Częstochowski Skwer Solidarności wygląda jak porzucony, zaniedbany ogród, który nie ma właściciela. Fontanna nazywana „Panią Kowalską” jak nie była naprawiona, tak nie jest, klombów z kwiatami nie uświadczysz, a najbujniej rośną tam chwasty i trawa.
Znajdujący się w centrum Częstochowy, tuż obok Urzędu Miasta skwer wygląda żałośnie. Od miesiąca, bo wtedy miasto odpowiedziało radnej Jolancie Urbańskiej, że fontanna zostanie naprawiona, nic się w tej kwestii nie zmieniło. Centrum Usług Komunalnych, to samo, które od kwietnia próbuje uruchomić system Częstochowskiego Roweru Miejskiego, miało zająć się tą sprawą. Zapowiedziano wizję lokalną i wycenę robót. Owszem, nie podano żadnej konkretnej daty, ale w piśmie, jakie otrzymała monitorująca sprawę radna Urbańska, napisano, że kwestia ta będzie załatwiona w “najbliższym możliwym terminie”.

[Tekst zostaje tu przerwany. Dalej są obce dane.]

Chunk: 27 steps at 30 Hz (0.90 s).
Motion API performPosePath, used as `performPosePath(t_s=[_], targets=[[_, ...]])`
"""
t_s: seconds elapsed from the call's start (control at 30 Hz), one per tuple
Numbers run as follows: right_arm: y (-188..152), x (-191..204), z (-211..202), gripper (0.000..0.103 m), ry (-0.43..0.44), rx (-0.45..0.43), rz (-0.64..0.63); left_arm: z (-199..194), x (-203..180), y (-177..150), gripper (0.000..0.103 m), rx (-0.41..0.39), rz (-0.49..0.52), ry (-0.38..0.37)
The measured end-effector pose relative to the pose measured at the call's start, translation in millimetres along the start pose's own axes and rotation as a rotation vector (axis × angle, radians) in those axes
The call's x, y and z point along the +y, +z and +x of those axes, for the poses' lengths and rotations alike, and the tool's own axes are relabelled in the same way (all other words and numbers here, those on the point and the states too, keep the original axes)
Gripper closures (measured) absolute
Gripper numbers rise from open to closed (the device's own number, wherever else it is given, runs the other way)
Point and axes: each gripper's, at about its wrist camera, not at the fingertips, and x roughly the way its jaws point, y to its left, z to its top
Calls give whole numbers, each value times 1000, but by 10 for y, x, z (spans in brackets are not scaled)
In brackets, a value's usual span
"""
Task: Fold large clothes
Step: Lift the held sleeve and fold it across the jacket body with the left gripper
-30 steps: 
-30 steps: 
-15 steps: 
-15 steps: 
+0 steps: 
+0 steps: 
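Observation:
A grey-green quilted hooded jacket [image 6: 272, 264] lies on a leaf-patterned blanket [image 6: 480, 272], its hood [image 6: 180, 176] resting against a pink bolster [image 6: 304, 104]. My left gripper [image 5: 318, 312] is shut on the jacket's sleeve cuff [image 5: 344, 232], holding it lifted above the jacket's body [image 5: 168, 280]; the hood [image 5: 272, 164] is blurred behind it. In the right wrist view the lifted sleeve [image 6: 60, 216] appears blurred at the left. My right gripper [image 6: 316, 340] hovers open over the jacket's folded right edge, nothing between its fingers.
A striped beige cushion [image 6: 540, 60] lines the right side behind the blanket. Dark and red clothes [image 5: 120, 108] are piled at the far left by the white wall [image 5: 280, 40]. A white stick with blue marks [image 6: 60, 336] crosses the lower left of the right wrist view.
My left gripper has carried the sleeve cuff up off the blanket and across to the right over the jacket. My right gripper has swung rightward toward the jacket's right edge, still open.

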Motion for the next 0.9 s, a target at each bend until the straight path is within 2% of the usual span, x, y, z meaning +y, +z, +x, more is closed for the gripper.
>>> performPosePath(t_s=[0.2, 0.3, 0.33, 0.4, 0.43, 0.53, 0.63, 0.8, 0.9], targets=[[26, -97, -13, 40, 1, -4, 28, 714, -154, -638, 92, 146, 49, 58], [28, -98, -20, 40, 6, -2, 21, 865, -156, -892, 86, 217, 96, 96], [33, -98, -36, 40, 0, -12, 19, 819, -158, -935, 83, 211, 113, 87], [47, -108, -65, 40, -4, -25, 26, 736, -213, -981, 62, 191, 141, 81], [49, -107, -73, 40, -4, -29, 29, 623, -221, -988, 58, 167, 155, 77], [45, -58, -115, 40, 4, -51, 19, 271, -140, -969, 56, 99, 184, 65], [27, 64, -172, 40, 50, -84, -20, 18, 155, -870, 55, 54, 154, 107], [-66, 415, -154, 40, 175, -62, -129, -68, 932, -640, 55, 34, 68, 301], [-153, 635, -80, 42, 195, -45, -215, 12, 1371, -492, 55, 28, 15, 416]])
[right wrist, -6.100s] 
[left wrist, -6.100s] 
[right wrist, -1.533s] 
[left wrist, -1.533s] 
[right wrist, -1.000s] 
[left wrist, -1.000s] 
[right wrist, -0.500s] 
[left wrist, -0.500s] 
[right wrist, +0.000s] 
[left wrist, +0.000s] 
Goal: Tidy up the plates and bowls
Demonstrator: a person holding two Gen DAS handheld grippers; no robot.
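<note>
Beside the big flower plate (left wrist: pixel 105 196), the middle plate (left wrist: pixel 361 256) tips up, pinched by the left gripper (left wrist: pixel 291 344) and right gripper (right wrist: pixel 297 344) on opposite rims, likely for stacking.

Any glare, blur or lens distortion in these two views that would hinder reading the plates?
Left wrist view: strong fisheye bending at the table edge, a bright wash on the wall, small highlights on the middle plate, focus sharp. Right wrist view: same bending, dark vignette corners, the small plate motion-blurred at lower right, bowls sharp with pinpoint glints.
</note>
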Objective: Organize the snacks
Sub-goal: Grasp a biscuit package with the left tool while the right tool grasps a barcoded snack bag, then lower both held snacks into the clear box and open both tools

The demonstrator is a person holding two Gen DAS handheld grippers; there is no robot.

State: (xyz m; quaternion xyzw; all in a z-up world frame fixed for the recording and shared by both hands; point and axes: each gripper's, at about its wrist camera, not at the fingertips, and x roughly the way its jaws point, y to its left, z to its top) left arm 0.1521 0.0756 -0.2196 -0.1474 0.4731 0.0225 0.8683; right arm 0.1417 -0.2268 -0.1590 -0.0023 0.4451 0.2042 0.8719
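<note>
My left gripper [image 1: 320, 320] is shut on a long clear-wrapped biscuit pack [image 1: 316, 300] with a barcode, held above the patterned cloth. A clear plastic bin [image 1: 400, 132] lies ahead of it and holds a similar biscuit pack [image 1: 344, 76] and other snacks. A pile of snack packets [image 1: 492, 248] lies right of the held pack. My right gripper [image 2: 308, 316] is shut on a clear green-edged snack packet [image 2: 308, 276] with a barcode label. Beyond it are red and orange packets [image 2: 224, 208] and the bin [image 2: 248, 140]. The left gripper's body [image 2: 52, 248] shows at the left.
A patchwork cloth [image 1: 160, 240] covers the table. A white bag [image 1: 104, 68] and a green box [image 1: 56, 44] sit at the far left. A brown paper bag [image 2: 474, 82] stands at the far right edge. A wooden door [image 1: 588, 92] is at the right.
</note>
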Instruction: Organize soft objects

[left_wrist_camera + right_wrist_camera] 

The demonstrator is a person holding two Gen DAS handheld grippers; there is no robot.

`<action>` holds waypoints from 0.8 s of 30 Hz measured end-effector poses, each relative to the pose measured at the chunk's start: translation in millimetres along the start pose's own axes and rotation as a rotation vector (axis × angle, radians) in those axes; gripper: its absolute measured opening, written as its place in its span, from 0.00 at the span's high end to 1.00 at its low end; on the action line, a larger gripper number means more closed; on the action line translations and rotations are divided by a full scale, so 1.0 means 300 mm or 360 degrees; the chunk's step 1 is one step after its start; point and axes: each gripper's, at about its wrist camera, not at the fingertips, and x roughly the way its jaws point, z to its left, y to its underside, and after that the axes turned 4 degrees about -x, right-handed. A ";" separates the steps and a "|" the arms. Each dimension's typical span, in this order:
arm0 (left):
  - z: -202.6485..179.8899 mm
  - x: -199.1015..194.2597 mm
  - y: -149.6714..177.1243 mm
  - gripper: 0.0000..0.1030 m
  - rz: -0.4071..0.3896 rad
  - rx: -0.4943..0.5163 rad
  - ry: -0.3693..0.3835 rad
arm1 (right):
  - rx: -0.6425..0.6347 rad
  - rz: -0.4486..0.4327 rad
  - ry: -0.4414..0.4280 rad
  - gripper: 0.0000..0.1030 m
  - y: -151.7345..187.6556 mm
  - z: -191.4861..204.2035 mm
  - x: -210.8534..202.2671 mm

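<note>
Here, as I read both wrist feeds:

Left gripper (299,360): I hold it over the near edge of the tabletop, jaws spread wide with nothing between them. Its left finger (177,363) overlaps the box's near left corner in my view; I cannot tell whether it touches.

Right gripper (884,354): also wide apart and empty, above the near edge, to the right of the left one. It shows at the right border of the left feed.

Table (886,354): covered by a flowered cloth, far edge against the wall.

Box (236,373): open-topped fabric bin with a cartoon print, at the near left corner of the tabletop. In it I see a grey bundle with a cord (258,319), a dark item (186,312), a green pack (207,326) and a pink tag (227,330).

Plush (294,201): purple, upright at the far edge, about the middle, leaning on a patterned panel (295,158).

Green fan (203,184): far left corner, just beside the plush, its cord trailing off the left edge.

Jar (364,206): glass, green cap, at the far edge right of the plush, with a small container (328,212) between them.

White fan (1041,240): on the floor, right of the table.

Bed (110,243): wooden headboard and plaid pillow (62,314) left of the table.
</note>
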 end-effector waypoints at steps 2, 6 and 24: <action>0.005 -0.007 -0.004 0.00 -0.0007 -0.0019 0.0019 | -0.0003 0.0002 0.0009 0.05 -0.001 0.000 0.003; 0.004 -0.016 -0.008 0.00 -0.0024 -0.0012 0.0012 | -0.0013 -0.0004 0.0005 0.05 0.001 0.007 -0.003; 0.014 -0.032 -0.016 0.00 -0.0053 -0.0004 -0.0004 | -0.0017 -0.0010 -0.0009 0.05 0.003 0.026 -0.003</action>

Jeżeli naprawa, a tak naprawę już ratowanie „Pani Kowalskiej” przed całkowitą ruiną będzie się posuwać w tym tempie, to może na jesień coś się zmieni. Czy tylko do tego czasu rzeźba wytrzyma? Oby.
Żałosny widok przedstawia zresztą cały skwer. To praktycznie jedyna oaza zieleni dla okolicznych mieszkańców, z których znaczna większość to osoby starsze, które często nie posiadają samochodów, a więc w ładne, słoneczne dni nie mogą wyjechać za miasto, tylko szukają ochłody i cienia właśnie na tym skrawku zieleni. Tymczasem, delikatnie mówiąc, nie prezentuje się on najlepiej. Kwiatów tam praktycznie nie ma, bujnie rosną za to chwasty i niekoszona trawa. Z pewnością niekoszenie trawników nie jest żadnym celowym zamysłem miasta, aby przeobrazić Skwer Solidarności w dziką, miejską łąkę, skoro od strony urzędu, czyli ulicy Śląskiej niewielki kawałek trawnika, tam, gdzie siano ostatnio słoneczniki był najwyraźniej kilka dni temu przycinany.
Patrząc na to, jak wygląda skwer, zasianie słoneczników nabiera zupełnie nowego sensu. Jak słoneczniki urosną, przynajmniej od strony ulicy Śląskiej zasłonią ten teren.